Duke Clinical Research Institute, Duke University School of Medicine, Durham, NC, USA.
Circulation. 2011 Jan 4;123(1):39-45. doi: 10.1161/CIRCULATIONAHA.110.981068. Epub 2010 Dec 20.
Despite evidence supporting the use of aspirin, β-blockers, angiotensin-converting enzyme inhibitors, and lipid-lowering therapies in eligible patients, adoption of these secondary prevention measures after coronary artery bypass grafting has been inconsistent. We sought to rigorously test on a national scale whether low-intensity continuous quality improvement interventions can be used to speed secondary prevention adherence after coronary artery bypass grafting.

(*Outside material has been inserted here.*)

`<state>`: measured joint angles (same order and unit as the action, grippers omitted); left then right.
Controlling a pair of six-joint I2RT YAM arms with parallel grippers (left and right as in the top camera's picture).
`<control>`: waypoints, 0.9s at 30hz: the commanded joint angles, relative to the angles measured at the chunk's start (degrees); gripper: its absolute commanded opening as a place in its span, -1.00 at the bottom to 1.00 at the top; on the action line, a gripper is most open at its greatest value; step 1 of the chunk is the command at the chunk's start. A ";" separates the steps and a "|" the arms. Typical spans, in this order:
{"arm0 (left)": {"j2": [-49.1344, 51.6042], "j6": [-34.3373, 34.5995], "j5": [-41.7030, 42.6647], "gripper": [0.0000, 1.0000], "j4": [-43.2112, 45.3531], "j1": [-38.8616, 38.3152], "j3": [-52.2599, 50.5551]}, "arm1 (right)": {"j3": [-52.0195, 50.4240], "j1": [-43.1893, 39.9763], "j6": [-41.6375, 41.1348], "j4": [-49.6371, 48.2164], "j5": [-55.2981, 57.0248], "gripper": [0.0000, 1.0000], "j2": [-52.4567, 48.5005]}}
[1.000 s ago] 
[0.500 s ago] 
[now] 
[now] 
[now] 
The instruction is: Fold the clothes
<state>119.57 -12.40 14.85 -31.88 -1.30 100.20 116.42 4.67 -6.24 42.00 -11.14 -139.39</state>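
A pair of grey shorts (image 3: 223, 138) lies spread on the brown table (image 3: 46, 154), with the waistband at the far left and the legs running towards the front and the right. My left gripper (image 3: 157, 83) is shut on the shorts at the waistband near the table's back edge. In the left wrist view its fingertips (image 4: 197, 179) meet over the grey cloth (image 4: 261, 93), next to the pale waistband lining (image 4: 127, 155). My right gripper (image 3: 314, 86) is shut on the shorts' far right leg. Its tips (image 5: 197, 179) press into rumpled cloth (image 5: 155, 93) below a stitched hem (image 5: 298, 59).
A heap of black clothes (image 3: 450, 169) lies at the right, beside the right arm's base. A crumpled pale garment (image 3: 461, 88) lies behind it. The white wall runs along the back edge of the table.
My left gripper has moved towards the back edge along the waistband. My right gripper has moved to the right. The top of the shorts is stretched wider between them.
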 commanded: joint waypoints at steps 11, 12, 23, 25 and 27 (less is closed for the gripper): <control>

A total of 458 hospitals participating in the Society of Thoracic Surgeons National Cardiac Database and treating 361 328 patients undergoing isolated coronary artery bypass grafting were randomized to either a control or an intervention group. The intervention group received continuous quality improvement materials designed to influence the prescription of the secondary prevention medications at discharge. The primary outcome measure was discharge prescription rates of the targeted secondary prevention medications at intervention versus control sites, assessed by measuring preintervention and postintervention site differences. Prerandomization treatment patterns and baseline data were similar in the control (n=234) and treatment (n=224) groups. Individual medication use and composite adherence increased over 24 months in both groups, with a markedly more rapid rate of adherence uptake among the intervention hospitals and a statistically significant therapy hazard ratio in the intervention versus control group for all 4 secondary prevention medications.

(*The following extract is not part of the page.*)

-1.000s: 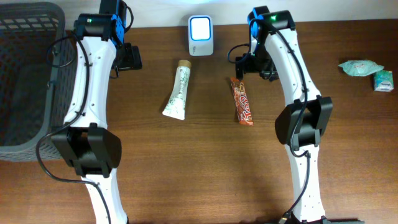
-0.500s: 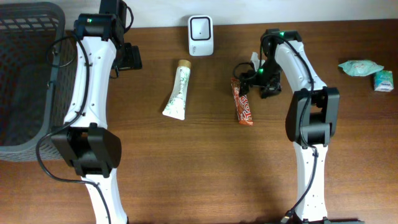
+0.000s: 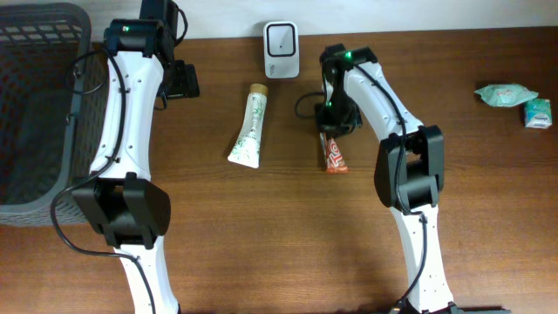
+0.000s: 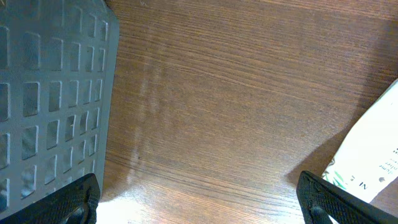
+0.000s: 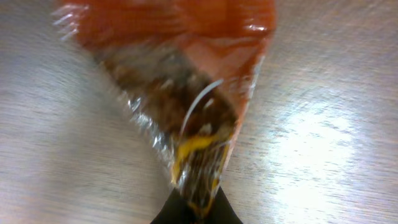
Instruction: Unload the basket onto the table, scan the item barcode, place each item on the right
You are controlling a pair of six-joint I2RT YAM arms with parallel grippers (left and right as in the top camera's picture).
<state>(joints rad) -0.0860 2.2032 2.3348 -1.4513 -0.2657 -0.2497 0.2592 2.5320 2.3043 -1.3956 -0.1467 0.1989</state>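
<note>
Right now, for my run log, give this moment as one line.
right fingers: shut on candy bar | left fingers: open, empty | scanner: at back edge

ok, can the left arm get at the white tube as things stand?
Probably yes. The left gripper is open and empty, and the white tube lies flat nearby with only bare table between. The right gripper, shut on the snack bar, is on the tube's far side.

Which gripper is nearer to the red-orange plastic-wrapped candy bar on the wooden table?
Right. The right gripper is shut on the far end of the red-orange candy bar. The left gripper hangs open, well away past the white tube, beside the grey basket.
</note>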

Provider-led, low-intensity continuous quality improvement efforts can improve the adoption of care processes into national practice within the context of a medical specialty society infrastructure. The findings of the present trial have led to the incorporation of study outcome metrics into a medical society rating system for ongoing quality improvement.
尽管有证据支持在符合条件的患者中使用阿司匹林、β受体阻滞剂、血管紧张素转换酶抑制剂和降脂治疗,但在冠状动脉旁路移植术后采用这些二级预防措施的情况并不一致。我们旨在严格检验在全国范围内,低强度持续质量改进干预措施是否可用于加快冠状动脉旁路移植术后的二级预防措施的依从性。
共有 458 家参与胸外科医生学会国家心脏数据库的医院和治疗 361328 例单独进行冠状动脉旁路移植术的患者被随机分为对照组或干预组。干预组接受旨在影响出院时开具二级预防药物的持续质量改进材料。主要结局指标是通过测量干预前和干预后站点差异,评估干预与对照组出院时开具目标二级预防药物的处方率。在对照组(n=234)和治疗组(n=224)中,随机分组前的治疗模式和基线数据相似。两组的个体药物使用和综合依从性在 24 个月内均增加,干预组的依从性增加速度明显更快,干预组与对照组相比,所有 4 种二级预防药物的治疗风险比均具有统计学意义。
在医学专业学会基础设施的背景下,以提供者为导向、低强度的持续质量改进工作可以将护理流程的采用推广到全国实践中。本试验的结果导致将研究结果指标纳入医学学会的持续质量改进评级系统中。